Hybrid API: Native Library Tasks
================================

The hybrid API lets a :code:`TaskGraph` mix JIT-compiled Java tasks with calls
into vendor-optimized native libraries (e.g., NVIDIA cuBLAS). Library tasks
share TornadoVM-managed device buffers with regular tasks, so data produced by
a JIT kernel can feed a library call (and vice versa) without extra copies or
special memory management.

.. code:: java

   TaskGraph taskGraph = new TaskGraph("cuBLAS")
       .transferToDevice(DataTransferMode.EVERY_EXECUTION, matrix, vector)
       .task("preprocess", MyClass::preprocess, matrix)                    // JIT-compiled kernel
       .libraryTask("sgemv", CuBlas::cublasSgemv,                          // native cuBLAS call
               CuBlasOperation.CUBLAS_OP_T.operation(),
               m, n, alpha, matrix, lda, vector, incx, beta, output, incy)
       .task("postprocess", MyClass::postprocess, output)                  // JIT-compiled kernel
       .transferToHost(DataTransferMode.EVERY_EXECUTION, output);

Run with the CUDA backend (:code:`make BACKEND=cuda`). Examples live in the
``tornado-cublas`` module:

.. code:: bash

   tornado -m tornado.cublas/uk.ac.manchester.tornado.cublas.tests.TestCuBlasSgemv
   tornado -m tornado.cublas/uk.ac.manchester.tornado.cublas.tests.TestCuBlasSgemvBeta
   tornado -m tornado.cublas/uk.ac.manchester.tornado.cublas.tests.TestCuBlasSgemm
   tornado -m tornado.cublas/uk.ac.manchester.tornado.cublas.tests.TestCuBlasSgemvWithTornadoVMTasksPOST

Performance
-----------

``BenchmarkSgemm`` compares the TornadoVM JIT-generated matrix-multiply kernel
against a cuBLAS SGEMM library task on the same device buffers:

.. code:: bash

   tornado -m tornado.cublas/uk.ac.manchester.tornado.cublas.tests.BenchmarkSgemm 2048 50

Reference numbers on an NVIDIA GeForce RTX 4090 (FP32, CUDA 12.6): the cuBLAS
library task reaches 24 / 46 / 51 TFLOP/s at sizes 1024 / 2048 / 4096, a 6-10x
speedup over the JIT-generated kernel (~4-5 TFLOP/s) with identical results.

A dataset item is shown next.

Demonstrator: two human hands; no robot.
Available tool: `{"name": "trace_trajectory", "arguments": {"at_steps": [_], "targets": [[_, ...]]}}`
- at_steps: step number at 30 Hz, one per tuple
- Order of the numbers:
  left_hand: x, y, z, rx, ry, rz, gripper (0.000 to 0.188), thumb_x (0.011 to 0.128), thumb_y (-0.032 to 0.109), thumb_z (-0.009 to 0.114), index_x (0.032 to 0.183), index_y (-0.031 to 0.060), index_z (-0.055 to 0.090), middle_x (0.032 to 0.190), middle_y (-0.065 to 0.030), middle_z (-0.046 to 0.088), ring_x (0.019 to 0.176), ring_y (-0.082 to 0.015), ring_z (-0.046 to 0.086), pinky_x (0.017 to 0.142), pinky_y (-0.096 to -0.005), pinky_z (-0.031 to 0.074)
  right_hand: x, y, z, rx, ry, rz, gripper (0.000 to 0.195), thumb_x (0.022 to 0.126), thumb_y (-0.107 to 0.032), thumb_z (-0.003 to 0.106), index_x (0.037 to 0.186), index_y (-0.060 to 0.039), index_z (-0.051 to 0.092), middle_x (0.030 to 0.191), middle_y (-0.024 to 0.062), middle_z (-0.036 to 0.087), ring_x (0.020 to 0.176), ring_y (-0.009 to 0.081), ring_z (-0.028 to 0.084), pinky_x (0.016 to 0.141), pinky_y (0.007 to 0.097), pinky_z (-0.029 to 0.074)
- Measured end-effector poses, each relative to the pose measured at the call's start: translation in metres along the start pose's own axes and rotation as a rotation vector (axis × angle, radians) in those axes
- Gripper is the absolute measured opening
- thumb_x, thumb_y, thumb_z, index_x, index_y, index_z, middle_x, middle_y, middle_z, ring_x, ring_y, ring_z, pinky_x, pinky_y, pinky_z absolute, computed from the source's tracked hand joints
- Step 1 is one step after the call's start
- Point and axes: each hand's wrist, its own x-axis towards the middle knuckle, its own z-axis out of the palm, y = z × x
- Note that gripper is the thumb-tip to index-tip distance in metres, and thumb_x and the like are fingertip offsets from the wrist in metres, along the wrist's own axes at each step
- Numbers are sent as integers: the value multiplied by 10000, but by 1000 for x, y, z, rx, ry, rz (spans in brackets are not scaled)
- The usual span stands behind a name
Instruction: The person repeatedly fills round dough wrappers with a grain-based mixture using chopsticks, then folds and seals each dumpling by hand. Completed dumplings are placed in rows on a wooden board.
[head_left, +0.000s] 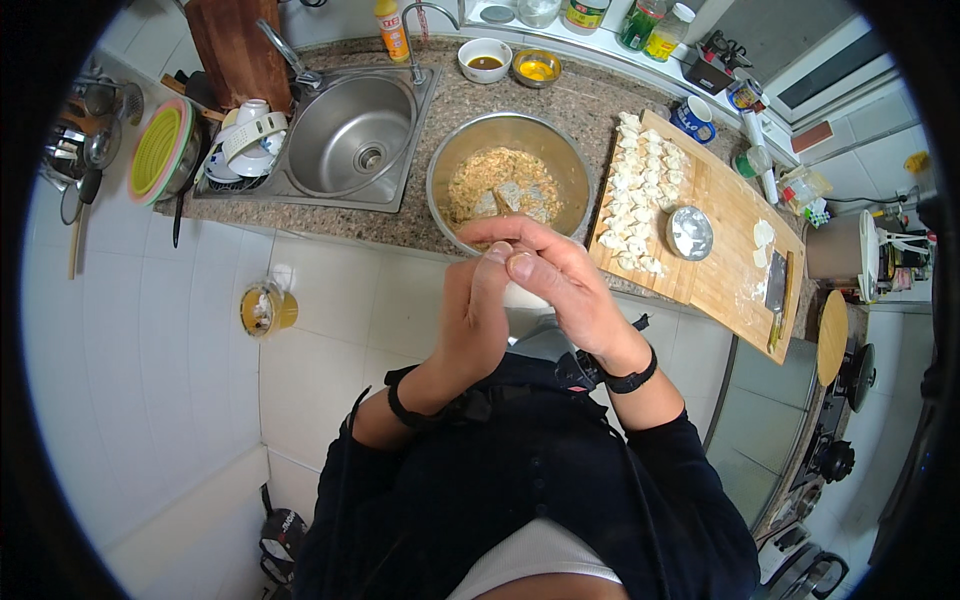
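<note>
My left hand (480, 307) and my right hand (559, 281) meet in front of my chest, thumbs side by side and fingers curled together. Whatever may lie between the fingers is hidden. Just beyond them stands a large steel bowl (574, 161) of minced filling (499, 176), a utensil partly visible in it. To the right, rows of folded dumplings (634, 191) lie on a wooden board (720, 281), beside a small metal bowl (690, 233) dusted white. Farther right on the board are a few flat dough wrappers (763, 234) and a knife (778, 281).
A steel sink (352, 139) with a dish rack of bowls (251, 146) is at the left. Behind the large bowl stand a white bowl of dark liquid (484, 60) and a small bowl of yellow liquid (536, 68). A blue mug (691, 118) stands behind the board.
</note>
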Motion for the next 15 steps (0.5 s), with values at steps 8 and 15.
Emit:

With :code:`--enableProfiler console`, library tasks report ``TASK_KERNEL_TIME``
(host-timed, bounded by stream markers) together with ``BACKEND``, ``DEVICE``
and ``METHOD``, alongside regular tasks.

How it works
------------

A library task is a :code:`SchedulableTask` without a sketch (like a pre-built
task): its per-argument :code:`Access[]` comes from the library binding, and it
flows through the standard data-flow graph and bytecode pipeline. The regular
``ALLOC`` / ``TRANSFER`` / ``LAUNCH`` bytecodes manage its buffers and
dependencies; at ``LAUNCH`` the interpreter resolves each argument to the raw
device pointer of its TornadoVM buffer (past the array header) and dispatches
the call through a library provider instead of launching a kernel.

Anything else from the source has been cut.